§ **About this task**: Filter the data for lines with the word "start", then copy every line so identified.

*** Opening Source material ***

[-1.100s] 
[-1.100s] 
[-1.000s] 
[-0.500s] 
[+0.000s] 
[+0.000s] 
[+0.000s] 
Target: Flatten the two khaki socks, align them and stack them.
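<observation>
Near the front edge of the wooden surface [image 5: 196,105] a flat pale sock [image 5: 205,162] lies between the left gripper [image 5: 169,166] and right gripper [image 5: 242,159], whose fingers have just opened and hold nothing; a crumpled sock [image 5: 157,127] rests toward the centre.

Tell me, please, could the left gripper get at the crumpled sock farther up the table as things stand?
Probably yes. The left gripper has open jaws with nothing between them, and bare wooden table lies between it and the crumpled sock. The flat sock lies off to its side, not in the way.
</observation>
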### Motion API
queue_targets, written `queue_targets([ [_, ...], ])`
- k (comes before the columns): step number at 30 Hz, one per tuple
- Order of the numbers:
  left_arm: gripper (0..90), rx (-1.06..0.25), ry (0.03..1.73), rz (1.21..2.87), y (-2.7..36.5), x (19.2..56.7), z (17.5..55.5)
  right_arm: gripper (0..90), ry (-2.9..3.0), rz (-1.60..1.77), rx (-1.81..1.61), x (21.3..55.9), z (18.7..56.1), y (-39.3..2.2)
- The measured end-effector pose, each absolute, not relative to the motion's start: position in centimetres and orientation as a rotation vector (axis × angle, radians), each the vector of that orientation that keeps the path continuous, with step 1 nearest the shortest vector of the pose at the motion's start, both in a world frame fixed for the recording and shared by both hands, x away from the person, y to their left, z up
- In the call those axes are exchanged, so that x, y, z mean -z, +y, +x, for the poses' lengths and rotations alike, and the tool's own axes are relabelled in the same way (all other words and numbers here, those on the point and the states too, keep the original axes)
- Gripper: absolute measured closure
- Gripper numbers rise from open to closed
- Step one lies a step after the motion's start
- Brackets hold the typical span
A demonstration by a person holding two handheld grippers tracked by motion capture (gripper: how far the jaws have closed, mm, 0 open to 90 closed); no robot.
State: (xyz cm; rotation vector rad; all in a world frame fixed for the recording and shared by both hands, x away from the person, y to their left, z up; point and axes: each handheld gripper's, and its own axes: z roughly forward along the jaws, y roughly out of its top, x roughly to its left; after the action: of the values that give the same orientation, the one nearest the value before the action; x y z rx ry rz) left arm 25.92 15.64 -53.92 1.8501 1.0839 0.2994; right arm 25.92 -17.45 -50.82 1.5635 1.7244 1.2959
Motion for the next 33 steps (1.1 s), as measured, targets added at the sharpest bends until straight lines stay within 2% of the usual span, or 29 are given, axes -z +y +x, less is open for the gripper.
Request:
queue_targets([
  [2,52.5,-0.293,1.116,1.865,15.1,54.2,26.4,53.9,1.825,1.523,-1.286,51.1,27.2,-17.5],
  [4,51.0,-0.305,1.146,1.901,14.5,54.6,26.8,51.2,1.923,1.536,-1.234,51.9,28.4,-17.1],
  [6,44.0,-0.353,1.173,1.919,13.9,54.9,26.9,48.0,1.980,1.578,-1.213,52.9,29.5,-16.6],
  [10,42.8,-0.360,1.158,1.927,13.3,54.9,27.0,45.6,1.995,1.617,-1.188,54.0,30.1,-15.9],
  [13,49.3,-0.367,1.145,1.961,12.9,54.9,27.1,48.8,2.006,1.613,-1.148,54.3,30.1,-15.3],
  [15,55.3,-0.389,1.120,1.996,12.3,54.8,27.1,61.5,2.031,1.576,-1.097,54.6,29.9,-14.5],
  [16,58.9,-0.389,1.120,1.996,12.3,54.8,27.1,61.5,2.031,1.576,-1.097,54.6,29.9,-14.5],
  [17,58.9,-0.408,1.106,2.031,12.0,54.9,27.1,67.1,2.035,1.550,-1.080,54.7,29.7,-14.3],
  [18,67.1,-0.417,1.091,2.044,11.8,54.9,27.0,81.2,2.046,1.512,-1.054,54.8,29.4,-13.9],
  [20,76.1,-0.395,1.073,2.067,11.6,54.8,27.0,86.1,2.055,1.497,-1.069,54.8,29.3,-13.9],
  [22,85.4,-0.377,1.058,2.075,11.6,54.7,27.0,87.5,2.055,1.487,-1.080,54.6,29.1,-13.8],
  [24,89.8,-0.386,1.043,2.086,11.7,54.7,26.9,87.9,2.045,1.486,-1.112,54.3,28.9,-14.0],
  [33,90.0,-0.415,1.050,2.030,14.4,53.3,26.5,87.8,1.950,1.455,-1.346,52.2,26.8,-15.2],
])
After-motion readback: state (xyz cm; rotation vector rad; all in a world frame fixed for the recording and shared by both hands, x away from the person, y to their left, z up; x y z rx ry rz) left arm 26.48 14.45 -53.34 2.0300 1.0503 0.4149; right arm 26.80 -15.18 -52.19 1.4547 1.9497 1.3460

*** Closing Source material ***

§ **Answer to the exercise**:
- The measured end-effector pose, each absolute, not relative to the motion's start: position in centimetres and orientation as a rotation vector (axis × angle, radians), each the vector of that orientation that keeps the path continuous, with step 1 nearest the shortest vector of the pose at the motion's start, both in a world frame fixed for the recording and shared by both hands, x away from the person, y to their left, z up
- Step one lies a step after the motion's start

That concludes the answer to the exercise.